#### [Task directions]
Write out exactly the lines below that run from the one containing "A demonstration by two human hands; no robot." through the one containing "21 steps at", both included, with no other lines.

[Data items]
[Start of Attachment]
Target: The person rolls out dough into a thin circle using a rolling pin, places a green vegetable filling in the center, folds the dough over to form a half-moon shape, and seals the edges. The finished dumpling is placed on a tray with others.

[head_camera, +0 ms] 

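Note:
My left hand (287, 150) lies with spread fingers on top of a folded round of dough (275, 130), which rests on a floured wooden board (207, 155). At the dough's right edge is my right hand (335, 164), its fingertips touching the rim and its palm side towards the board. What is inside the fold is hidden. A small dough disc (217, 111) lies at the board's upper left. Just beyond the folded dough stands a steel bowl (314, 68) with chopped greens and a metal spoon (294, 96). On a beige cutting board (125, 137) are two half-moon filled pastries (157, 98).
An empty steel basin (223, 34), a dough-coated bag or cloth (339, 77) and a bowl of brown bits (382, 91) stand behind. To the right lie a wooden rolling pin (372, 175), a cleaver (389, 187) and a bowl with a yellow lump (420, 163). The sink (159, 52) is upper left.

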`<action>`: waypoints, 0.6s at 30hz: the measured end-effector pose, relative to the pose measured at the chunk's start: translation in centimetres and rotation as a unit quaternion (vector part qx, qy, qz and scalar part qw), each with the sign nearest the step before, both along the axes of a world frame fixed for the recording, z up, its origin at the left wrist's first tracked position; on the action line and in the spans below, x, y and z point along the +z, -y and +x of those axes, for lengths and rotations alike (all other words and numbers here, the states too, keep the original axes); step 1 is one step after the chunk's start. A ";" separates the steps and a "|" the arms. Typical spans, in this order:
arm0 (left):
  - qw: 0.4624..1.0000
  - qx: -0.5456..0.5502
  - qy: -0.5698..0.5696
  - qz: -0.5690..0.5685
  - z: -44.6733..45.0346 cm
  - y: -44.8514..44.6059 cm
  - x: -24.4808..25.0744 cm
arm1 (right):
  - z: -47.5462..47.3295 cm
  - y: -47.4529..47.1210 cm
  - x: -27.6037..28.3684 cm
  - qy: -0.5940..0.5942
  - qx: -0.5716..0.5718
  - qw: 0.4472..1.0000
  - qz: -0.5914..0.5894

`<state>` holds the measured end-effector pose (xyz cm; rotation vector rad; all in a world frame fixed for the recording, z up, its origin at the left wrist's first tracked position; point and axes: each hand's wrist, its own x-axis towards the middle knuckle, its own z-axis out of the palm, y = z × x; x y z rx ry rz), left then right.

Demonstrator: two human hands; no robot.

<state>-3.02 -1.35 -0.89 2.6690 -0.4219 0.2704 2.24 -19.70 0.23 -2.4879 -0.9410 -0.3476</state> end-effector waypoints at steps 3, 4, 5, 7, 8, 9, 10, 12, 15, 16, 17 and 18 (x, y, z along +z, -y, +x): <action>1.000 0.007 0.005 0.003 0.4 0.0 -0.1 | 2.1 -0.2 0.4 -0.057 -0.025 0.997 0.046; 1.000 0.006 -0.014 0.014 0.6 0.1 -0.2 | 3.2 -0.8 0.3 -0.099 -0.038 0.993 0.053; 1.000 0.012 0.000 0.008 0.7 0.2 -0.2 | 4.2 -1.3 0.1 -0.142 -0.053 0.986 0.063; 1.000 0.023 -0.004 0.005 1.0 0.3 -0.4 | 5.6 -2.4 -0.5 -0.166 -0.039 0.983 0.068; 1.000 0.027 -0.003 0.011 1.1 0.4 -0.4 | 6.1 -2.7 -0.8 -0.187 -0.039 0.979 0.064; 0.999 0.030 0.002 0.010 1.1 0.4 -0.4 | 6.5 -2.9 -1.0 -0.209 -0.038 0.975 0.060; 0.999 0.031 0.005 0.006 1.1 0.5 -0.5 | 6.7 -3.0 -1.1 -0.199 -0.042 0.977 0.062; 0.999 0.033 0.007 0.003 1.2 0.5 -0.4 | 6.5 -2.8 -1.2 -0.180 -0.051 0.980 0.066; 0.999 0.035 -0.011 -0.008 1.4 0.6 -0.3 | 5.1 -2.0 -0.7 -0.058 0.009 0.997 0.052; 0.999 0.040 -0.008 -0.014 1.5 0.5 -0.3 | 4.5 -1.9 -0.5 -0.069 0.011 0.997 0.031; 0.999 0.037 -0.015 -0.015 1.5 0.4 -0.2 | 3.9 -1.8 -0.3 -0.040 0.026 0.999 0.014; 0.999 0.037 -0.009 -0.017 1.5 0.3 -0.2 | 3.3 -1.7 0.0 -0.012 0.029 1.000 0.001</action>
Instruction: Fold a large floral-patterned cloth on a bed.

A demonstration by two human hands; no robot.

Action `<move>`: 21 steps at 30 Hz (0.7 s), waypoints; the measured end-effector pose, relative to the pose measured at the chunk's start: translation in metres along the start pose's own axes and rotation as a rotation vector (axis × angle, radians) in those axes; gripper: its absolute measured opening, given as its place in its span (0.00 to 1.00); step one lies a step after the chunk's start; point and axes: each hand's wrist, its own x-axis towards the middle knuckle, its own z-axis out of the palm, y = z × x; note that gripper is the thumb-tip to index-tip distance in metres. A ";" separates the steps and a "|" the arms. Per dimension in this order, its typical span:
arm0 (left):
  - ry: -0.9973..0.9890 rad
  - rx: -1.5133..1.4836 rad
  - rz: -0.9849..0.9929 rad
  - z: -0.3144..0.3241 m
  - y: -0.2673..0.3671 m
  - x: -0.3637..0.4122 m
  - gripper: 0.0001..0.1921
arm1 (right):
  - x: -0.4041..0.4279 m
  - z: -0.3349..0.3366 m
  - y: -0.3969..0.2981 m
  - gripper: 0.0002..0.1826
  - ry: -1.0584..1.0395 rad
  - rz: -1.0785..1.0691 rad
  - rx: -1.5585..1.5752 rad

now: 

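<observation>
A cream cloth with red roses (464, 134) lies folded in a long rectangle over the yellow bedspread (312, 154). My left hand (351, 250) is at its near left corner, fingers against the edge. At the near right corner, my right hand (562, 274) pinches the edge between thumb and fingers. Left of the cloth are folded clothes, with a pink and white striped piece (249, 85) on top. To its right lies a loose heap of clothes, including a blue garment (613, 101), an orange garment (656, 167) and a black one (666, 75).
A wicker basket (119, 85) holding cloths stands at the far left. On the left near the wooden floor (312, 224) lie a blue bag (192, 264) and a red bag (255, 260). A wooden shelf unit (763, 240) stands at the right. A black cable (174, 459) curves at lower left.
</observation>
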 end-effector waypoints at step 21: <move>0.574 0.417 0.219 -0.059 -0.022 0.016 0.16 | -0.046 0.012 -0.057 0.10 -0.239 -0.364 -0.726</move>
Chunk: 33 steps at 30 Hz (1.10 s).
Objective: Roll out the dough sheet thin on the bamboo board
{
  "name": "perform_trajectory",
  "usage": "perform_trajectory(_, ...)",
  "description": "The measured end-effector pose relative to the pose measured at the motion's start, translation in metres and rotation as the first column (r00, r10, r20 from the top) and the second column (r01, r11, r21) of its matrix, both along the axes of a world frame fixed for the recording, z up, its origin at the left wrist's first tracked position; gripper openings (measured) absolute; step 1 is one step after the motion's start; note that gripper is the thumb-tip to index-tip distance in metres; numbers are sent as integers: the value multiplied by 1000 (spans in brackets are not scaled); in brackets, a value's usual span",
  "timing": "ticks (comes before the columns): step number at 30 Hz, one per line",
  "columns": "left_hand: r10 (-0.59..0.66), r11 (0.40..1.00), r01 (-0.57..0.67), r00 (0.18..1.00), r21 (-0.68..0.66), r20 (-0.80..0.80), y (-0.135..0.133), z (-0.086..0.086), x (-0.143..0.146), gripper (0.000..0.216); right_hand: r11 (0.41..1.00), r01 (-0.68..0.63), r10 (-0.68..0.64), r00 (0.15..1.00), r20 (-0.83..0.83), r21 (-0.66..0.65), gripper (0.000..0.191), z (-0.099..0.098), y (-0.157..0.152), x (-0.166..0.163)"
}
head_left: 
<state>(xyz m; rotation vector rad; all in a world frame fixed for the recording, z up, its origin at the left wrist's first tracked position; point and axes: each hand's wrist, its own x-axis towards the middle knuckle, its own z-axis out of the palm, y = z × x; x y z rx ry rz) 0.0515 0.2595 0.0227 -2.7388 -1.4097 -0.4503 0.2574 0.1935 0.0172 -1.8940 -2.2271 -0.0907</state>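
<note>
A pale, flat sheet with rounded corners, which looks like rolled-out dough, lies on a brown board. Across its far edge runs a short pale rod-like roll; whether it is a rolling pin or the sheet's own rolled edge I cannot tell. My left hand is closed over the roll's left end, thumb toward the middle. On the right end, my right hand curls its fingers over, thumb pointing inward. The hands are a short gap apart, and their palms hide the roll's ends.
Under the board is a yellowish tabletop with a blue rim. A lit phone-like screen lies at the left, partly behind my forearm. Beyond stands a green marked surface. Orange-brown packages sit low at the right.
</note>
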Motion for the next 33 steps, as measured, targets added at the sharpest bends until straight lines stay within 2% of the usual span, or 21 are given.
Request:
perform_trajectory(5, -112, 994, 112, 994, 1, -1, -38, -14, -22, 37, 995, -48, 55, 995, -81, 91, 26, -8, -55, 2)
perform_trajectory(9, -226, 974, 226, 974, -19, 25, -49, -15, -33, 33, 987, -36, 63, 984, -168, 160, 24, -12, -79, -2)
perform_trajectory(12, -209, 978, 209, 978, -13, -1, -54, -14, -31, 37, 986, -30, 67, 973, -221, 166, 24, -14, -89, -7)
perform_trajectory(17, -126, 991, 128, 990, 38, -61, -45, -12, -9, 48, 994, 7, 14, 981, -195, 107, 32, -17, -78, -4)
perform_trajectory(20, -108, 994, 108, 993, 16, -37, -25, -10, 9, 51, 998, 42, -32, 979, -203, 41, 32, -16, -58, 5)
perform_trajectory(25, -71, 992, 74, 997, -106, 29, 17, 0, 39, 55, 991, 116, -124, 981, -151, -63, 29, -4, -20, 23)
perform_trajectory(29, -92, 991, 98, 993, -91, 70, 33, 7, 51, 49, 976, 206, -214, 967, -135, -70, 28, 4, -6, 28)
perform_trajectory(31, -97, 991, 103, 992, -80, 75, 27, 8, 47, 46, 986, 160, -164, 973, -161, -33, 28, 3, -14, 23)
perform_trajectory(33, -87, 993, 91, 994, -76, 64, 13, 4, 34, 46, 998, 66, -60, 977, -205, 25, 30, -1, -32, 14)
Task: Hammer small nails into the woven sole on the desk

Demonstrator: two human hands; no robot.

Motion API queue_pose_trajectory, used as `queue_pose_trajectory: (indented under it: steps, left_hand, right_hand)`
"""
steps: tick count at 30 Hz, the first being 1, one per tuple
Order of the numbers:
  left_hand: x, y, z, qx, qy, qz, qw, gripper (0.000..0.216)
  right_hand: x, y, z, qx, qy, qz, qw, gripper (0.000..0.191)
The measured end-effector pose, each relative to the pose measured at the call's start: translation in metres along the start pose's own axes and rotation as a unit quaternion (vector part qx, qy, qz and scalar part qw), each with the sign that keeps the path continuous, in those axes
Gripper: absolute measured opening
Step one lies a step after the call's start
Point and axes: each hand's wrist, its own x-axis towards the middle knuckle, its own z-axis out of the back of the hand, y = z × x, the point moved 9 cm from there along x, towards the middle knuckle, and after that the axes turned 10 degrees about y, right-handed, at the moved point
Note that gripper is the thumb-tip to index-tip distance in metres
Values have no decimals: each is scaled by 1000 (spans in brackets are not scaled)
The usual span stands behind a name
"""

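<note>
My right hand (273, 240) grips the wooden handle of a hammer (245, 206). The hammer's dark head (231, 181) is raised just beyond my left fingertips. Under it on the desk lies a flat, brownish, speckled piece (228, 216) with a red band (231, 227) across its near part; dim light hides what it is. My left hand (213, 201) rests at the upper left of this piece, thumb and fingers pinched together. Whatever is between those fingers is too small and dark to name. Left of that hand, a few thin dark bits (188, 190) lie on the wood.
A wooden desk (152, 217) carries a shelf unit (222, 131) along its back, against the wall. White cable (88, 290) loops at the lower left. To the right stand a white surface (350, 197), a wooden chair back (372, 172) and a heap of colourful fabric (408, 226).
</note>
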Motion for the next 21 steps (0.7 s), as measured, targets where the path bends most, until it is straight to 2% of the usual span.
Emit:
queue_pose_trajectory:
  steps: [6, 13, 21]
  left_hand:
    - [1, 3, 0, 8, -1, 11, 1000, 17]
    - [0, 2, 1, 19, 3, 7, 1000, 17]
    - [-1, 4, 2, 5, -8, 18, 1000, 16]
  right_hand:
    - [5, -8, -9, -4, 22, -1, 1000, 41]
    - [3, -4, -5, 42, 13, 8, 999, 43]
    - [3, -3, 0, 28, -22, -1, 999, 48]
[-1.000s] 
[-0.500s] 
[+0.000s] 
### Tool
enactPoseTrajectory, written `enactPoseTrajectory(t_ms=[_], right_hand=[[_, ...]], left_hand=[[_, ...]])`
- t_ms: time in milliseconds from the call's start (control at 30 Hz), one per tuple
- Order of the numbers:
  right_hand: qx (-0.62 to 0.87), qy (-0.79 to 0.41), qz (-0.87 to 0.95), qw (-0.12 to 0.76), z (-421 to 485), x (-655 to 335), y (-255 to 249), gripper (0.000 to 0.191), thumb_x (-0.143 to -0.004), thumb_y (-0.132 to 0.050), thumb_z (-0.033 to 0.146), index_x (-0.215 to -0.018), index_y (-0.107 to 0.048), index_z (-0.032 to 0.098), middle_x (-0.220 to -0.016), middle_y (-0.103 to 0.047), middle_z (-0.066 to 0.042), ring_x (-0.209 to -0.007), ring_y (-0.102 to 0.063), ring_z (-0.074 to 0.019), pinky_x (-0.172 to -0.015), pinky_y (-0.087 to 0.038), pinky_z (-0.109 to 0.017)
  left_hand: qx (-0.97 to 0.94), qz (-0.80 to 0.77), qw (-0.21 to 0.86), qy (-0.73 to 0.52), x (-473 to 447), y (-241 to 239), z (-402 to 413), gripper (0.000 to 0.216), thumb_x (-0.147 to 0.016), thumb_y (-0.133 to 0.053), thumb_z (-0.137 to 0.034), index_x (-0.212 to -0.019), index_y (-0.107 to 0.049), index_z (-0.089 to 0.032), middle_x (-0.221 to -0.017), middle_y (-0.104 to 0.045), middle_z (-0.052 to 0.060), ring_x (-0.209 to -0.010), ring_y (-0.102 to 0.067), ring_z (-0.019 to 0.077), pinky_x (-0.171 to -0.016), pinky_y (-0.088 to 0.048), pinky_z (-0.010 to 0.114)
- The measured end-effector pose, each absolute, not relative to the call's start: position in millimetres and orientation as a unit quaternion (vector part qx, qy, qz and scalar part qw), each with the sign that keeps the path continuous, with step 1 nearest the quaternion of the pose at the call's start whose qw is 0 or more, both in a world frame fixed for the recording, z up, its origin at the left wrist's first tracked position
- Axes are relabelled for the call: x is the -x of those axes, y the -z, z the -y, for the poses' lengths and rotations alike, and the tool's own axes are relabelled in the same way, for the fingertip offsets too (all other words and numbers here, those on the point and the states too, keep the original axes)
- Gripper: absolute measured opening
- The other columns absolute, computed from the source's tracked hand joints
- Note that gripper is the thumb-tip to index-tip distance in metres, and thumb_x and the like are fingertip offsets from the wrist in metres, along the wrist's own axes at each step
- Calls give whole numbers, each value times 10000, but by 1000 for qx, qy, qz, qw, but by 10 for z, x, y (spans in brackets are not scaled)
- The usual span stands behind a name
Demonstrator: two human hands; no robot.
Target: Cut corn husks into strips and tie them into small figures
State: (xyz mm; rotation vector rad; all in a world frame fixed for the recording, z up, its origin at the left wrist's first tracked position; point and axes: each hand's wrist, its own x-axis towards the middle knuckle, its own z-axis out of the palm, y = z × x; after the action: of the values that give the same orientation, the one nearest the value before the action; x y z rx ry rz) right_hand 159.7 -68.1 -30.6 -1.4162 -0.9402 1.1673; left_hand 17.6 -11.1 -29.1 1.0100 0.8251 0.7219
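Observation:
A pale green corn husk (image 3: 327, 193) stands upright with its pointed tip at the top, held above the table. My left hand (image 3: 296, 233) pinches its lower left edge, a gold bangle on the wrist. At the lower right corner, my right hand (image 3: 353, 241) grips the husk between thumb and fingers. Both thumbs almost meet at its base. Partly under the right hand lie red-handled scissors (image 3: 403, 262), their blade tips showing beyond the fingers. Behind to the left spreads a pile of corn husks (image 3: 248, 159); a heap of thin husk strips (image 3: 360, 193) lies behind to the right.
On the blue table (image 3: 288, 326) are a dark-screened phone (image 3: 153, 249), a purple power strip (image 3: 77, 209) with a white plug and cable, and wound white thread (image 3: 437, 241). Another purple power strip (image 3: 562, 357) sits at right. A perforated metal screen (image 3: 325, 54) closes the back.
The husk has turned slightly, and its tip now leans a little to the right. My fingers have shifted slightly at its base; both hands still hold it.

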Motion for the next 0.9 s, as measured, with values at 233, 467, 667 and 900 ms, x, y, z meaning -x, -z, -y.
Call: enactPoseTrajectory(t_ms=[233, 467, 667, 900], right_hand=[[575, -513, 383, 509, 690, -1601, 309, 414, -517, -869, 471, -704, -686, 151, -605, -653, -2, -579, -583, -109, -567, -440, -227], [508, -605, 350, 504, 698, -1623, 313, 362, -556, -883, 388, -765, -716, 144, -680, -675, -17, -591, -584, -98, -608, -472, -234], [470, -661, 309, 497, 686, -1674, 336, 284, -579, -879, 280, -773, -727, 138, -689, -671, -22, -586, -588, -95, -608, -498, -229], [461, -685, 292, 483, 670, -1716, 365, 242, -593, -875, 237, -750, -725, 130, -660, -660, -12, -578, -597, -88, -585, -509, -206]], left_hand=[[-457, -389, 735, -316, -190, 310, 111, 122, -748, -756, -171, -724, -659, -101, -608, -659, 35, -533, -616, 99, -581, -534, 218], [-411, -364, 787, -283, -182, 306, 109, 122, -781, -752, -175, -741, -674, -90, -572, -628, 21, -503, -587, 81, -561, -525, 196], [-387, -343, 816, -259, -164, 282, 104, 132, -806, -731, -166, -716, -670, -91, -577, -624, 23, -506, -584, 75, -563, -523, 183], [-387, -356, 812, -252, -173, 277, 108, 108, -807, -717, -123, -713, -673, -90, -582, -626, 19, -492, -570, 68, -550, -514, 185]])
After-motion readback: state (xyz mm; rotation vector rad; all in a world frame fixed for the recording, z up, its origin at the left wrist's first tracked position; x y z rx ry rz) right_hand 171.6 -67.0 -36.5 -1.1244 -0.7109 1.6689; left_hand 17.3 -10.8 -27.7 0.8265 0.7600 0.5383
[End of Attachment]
#### [Task answer]
A demonstration by two human hands; no robot.

Action `<move>`: 21 steps at 30 Hz (0.7 s), waypoints; the measured end-effector pose, relative to the pose measured at the chunk's start: translation in metres along the start pose's own axes and rotation as a rotation vector (axis × angle, radians) in those axes; gripper: its absolute measured opening, given as its place in its span (0.00 to 1.00); step one lies a step after the chunk's start; point and axes: each hand's wrist, its own x-axis towards the middle knuckle, its own z-axis out of the palm, y = z × x; note that gripper is the thumb-tip to index-tip distance in metres. A ";" separates the steps and a "|" the arms. Per dimension in this order, its typical span:

There is nothing else to this exercise.